December 29, 2011

Sleeper

Cær Droi was a lump, as indifferent as a barrow.

The subterranean maze that would have kept secret its breach had been compromised by decay. Past the deep door he found a dingy grotto; squatting around a dreggy sump were three of her children, the remains of so many others made a carpet of fecal debris.

Such a miserable tableau primed his vindication. This is not life! With his hands he snuffed the limpid zombies, and left them in a litter like so much squalid chattel.

Down a narrow stair he violated her adytum. She and her Husband lay on the cold earth, sunken into a comatose stupor of anoesis, barely zoetic. The result of an eternal boredom.

Still, he was cautious to approach. Power does not wither, though it sleeps. At her neck he felt her blood's evanescent crawl.

Against her lips he applied one drop from his phial.

December 22, 2011

Exile

In his third life he had been the judge of Hestern. An architect of a new world, scrounging from the midden of the old.

With him, ten-thousand refugees of a murdered world raked through the muck of their toppled race and grew a soaring junk fortress; her uneven walls a regurgitation of failed defenses, towers borrowed from the ruins of Mousk and Cait and Ys, their spindly buttresses a cobble of obsidian and offal.

They called her Elesarp, the Lady's carrion.

Her ten-thousand immigrants were a stew of anomie; they danced and alloyed around coal-fires, bought and sold pieces of their deathless bodies. They could still imagine time, but it was inconspicuous, liminal. The cycles unpredictable and overlapping. All the yesterdays became a muddled before-since. All the tomorrows, a singular later-again.

Their counterfeit revelry flattened into stultified ambivalence.

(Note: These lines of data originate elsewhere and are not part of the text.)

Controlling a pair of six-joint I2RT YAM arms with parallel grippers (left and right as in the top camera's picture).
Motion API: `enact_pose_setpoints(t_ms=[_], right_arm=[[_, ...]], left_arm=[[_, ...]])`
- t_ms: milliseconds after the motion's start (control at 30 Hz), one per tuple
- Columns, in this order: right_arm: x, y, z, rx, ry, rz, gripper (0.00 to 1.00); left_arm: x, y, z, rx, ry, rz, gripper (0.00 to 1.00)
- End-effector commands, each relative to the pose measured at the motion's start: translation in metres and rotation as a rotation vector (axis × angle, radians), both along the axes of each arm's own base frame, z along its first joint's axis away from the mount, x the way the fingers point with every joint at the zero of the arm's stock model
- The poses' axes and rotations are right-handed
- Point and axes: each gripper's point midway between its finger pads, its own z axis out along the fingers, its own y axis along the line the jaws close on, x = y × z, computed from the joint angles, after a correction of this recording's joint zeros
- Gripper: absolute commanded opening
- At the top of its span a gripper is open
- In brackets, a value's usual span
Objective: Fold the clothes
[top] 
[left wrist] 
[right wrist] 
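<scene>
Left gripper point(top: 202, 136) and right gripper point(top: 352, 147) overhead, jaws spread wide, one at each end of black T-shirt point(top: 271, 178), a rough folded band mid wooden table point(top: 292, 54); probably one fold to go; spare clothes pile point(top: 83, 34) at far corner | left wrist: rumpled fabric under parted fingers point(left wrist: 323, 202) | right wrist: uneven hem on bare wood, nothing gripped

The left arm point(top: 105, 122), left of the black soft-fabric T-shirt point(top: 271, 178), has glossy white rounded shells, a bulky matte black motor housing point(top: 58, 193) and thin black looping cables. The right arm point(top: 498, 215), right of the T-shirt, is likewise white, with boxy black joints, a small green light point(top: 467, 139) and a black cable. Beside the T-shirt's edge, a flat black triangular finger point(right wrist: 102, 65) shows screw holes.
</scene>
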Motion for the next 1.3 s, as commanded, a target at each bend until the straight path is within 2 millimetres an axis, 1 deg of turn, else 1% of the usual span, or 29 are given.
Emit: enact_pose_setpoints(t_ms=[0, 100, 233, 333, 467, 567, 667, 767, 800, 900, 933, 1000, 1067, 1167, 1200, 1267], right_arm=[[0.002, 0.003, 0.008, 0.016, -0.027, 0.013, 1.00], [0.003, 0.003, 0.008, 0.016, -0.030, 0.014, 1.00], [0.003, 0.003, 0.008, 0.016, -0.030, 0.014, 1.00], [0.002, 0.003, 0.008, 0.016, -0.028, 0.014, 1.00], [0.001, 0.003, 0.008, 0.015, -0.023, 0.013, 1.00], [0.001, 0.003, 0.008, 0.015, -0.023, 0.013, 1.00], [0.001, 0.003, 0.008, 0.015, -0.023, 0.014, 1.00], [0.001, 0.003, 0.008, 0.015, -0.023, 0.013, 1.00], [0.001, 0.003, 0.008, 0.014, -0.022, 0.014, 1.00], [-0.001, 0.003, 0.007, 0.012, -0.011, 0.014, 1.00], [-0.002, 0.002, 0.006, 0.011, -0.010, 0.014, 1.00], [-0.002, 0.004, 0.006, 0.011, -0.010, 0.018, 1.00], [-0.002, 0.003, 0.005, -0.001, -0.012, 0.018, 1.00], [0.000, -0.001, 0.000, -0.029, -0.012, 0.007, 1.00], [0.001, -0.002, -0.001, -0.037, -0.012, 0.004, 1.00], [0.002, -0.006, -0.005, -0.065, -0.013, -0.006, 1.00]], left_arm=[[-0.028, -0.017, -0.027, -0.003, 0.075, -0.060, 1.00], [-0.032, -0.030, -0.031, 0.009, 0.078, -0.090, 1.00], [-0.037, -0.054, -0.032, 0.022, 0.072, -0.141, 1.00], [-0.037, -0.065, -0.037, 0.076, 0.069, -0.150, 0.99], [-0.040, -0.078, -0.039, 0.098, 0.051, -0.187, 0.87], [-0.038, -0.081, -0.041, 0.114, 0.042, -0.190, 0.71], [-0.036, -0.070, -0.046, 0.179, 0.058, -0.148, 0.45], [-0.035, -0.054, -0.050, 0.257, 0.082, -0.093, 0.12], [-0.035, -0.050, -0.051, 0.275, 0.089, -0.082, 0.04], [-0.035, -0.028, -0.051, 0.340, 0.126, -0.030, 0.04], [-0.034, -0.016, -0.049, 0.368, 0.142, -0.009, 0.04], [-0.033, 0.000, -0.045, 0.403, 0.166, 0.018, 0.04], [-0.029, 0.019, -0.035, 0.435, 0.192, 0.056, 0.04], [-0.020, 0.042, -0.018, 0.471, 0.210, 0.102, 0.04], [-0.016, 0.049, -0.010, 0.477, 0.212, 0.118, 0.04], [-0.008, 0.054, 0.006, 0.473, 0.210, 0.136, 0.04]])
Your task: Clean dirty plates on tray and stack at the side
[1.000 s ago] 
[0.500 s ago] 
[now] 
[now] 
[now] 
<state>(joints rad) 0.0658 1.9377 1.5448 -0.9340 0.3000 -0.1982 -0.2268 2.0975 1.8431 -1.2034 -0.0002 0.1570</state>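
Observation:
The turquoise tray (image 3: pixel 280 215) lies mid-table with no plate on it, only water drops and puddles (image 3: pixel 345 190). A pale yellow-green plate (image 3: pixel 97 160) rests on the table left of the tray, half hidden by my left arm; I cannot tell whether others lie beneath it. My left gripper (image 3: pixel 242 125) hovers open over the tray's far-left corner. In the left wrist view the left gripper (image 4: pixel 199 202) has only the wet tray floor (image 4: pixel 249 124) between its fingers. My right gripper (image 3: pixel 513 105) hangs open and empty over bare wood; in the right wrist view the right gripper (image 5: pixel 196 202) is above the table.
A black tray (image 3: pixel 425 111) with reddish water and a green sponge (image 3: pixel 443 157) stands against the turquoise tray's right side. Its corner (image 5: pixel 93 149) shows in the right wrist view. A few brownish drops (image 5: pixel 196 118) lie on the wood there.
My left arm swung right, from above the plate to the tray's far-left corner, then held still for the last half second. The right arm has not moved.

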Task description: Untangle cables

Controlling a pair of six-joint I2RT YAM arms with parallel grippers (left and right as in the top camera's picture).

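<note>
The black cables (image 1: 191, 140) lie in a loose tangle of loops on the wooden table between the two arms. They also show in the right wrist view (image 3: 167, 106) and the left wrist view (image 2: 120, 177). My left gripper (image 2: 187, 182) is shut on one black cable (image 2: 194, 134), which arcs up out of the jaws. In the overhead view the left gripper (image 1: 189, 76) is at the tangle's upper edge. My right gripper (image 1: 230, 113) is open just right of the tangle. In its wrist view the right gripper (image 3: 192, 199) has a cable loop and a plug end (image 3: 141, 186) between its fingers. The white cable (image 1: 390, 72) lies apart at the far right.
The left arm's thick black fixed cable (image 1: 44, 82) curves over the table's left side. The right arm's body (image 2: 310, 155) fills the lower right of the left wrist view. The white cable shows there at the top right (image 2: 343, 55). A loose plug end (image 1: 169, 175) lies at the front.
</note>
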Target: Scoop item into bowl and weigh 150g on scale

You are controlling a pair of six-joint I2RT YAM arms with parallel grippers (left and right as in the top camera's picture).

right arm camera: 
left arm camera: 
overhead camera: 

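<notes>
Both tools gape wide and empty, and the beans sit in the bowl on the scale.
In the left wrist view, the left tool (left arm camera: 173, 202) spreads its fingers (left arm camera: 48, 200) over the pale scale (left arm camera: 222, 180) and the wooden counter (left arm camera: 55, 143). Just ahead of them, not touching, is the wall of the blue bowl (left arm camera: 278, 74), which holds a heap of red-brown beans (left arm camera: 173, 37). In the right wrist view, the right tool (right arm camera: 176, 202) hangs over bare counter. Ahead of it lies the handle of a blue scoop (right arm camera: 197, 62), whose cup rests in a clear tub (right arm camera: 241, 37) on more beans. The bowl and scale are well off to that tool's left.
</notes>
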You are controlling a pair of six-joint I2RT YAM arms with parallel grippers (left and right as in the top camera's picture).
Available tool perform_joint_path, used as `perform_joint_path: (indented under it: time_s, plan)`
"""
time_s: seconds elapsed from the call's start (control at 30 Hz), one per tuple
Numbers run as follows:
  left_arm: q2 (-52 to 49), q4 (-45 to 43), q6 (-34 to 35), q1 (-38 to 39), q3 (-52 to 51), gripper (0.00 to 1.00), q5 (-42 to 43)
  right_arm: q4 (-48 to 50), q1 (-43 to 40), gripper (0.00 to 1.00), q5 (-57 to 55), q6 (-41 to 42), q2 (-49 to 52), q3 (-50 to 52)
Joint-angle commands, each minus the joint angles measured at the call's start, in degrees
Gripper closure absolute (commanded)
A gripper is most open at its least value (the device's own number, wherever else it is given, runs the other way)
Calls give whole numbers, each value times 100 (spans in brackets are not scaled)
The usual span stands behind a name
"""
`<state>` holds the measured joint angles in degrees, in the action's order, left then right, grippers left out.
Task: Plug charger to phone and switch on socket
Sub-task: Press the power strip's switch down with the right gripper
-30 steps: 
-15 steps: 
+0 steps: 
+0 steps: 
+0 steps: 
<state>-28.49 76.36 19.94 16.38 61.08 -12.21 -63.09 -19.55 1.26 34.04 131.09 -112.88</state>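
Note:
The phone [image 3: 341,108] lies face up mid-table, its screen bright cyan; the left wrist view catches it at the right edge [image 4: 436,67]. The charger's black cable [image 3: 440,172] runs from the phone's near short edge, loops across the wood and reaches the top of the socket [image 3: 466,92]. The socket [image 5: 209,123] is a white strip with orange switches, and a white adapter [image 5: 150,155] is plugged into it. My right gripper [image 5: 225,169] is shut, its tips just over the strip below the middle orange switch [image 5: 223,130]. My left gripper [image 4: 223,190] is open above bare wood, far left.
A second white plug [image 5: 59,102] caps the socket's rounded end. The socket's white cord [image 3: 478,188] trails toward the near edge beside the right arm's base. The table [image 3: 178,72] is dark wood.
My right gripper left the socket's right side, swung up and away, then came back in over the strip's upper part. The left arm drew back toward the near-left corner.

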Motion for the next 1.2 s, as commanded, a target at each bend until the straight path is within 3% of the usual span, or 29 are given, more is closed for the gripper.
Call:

Many surrendered to a hope of final, total sensory deprivation, immuring themselves beneath the streets. A thing was discovered exhuming them, feeding on their memories and splicing their bodies onto its own; a grotesque likeness of Elesarp herself.

A silt of dross accumulated, putrefied, and kindled. Transient fire roamed the citadel, and some fled to the windblown wastes. They hid themselves in cærs, and with some art they had discovered, crafted automatons to keep as companions.

December 21, 2011

Second Life

In his second life, he had been the wretch of Hyuri. How dire those days before the last day!

He could not clearly educe all the places and things he had seen; their details were obscured by a muslin of woe. He knew that there had been an inimitable organic density to the world; a depth of visibility inconceivable to the children of the cærs.

Now... now-since, all that remained of the planet's surface was a caliginous barren.

Compulsively, he had already begun to walk. He stopped. Where to seek Cær Droi? Whatever muscle in him that sensed cardinal direction was long flaccid. Away to his left was a dull copper twinkle. He had used that to navigate the sandveldt, once. He figured his cosine on the invisible spiral centering on that point of light. As he walked he thought:

So the Elesarp still burns.

December 7, 2011

Husband

In his first life he had been a soldier of Iylum. Gods of bosk and sacellum were the enemies of the state, and purged to the last. Iylum's justifications for deicide seemed to him, now-since, ambiguous. How many lives after that one? Impossible to frame in the antique concept of years. How true his memory? Impossible to frame in a culture of memory as cyclic and evolving.

But the hetman and the other children knew none of this. Now-since he was Husband of Cær Brae.

The children were drinking salt-lambic by the Torfire when he found them, and bade the hetman:

"Allmother sends a gift of poison to her sister of Cær Droi. I go to bear it to her and her children."

The hetman did not know a Husband could leave and enter the tour, but didn't ask or say.

"We children dream for Allmother while we wait. Will you by later-again?"

"Later-again," he lied, as it was the Husband's holy duty to lie.

"Allmother smiles for none of your dreams," he did not tell the hetman, for it was also the Husband's must to keep Allmother's secrets. Her sleep had lapsed into acedia, and so too had her sister's thought the Husband, so he would go and find out.

And because the children of Cær Brae and their witch-dam were anathema to him, after he walked the tour he sealed it shut. Then for a very long-again stood on the gelid sandveldt transfixed by stars.

December 1, 2011

No More

We had no more forests, so we built our cities out of stone and iron. We had no more wars, so instead of walls we set mazes. And in time, we could no more remember the others of us.

We had no more dreams, so we invented them out of dance and song. We had no more day, so instead of wood we burned coal. And in time, we could no more remember the stars.

We had no more children, so we shaped them out of clay and dust. We had no more gods, so we told our children that we were them. And in time, we could no more remember the truth.